BRIEF: If a line of the material holds the string "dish", please copy it.

DATA TO PROCESS:
>>>>>
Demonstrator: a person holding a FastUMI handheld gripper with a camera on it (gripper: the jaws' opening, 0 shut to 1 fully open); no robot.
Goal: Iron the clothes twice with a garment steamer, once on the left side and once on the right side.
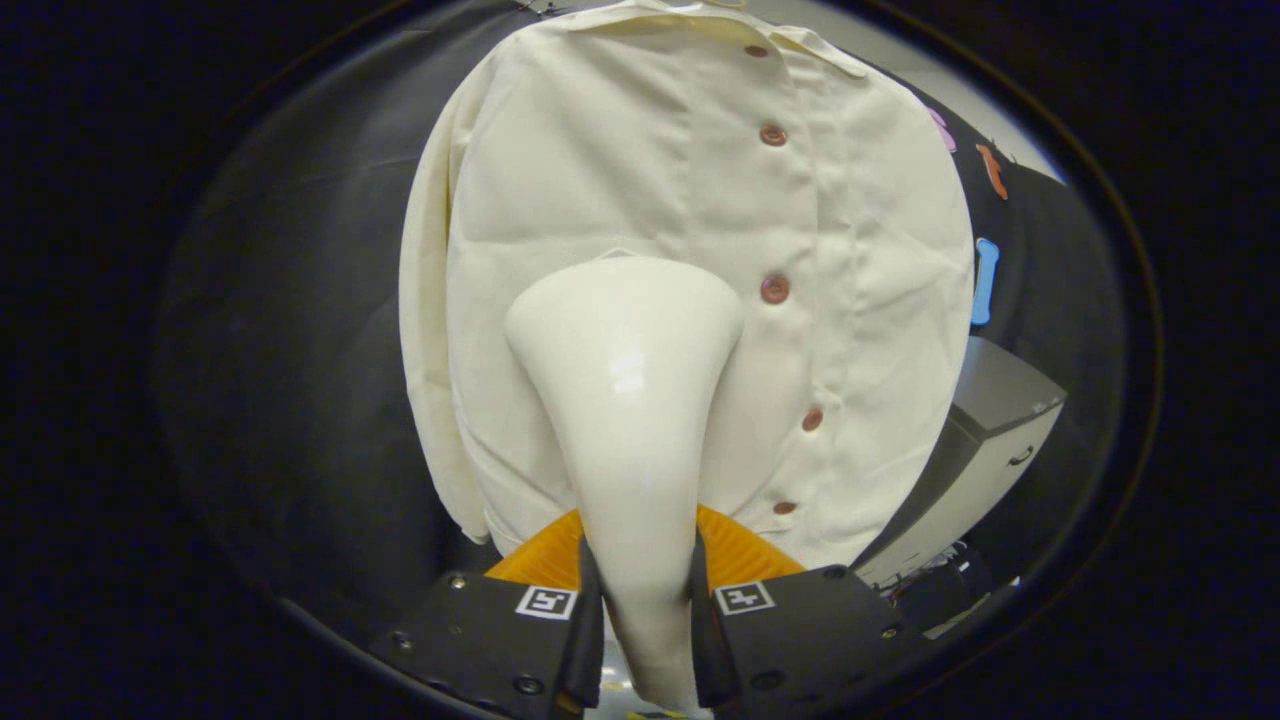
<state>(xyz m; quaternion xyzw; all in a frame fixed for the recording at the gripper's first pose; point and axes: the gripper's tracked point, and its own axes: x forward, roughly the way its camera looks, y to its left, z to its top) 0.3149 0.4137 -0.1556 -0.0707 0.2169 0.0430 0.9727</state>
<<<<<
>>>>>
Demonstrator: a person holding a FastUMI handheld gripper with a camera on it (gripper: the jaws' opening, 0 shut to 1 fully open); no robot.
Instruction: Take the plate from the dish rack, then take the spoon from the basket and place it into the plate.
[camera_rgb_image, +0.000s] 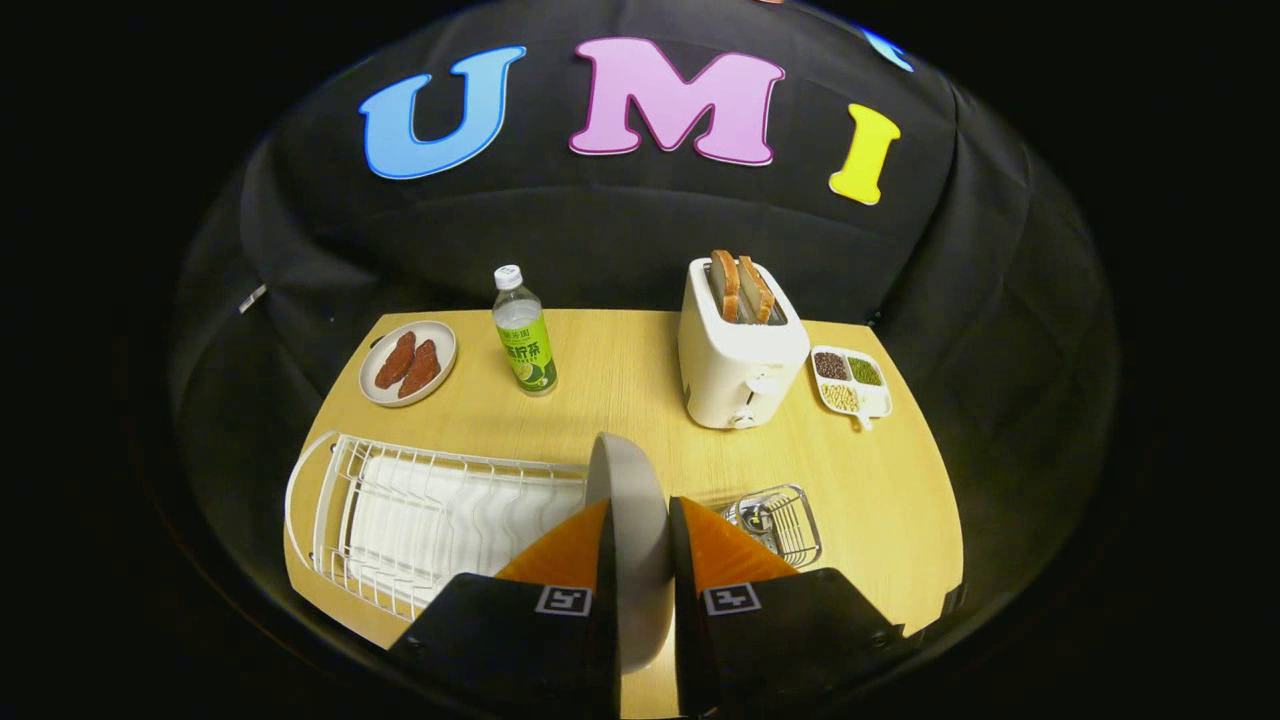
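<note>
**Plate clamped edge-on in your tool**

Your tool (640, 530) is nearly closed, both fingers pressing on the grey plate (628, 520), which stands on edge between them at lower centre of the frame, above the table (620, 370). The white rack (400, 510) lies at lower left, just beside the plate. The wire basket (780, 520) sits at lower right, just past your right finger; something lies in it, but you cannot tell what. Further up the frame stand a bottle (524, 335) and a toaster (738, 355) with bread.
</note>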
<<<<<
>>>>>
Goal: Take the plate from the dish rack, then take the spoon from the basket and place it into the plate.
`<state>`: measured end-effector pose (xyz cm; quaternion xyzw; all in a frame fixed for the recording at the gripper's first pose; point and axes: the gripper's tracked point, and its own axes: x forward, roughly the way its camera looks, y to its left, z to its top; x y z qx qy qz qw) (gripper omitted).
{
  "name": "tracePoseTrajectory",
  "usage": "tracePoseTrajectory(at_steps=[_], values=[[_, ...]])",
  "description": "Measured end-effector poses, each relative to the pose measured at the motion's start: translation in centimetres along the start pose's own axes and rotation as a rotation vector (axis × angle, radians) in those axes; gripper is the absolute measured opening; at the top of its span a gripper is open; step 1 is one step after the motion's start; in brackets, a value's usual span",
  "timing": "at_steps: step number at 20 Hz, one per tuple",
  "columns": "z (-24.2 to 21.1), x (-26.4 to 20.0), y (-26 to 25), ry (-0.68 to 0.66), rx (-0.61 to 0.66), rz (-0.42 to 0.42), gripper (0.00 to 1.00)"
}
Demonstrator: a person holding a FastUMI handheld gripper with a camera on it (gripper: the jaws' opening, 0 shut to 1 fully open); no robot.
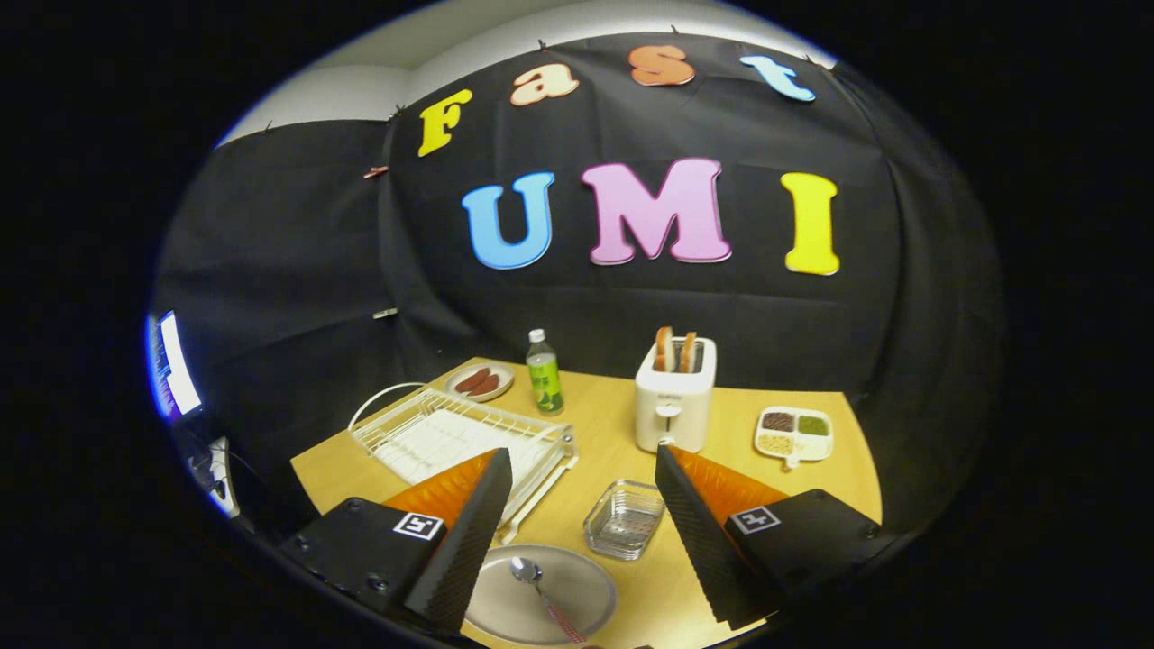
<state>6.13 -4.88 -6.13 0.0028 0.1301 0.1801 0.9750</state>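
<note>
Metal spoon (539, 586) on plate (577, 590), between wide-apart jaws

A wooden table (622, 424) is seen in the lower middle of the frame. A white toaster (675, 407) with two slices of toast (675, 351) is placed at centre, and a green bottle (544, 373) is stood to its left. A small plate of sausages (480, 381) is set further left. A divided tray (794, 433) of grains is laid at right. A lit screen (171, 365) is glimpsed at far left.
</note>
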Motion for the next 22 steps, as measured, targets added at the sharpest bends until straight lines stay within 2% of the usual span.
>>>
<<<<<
PROBLEM SOLUTION:
Instruction: Take the plate from the dish rack, then take the spoon from the basket and place it into the plate.
Goal: Take the plate from the dish rack, then take the spoon from the basket and place it into the plate.

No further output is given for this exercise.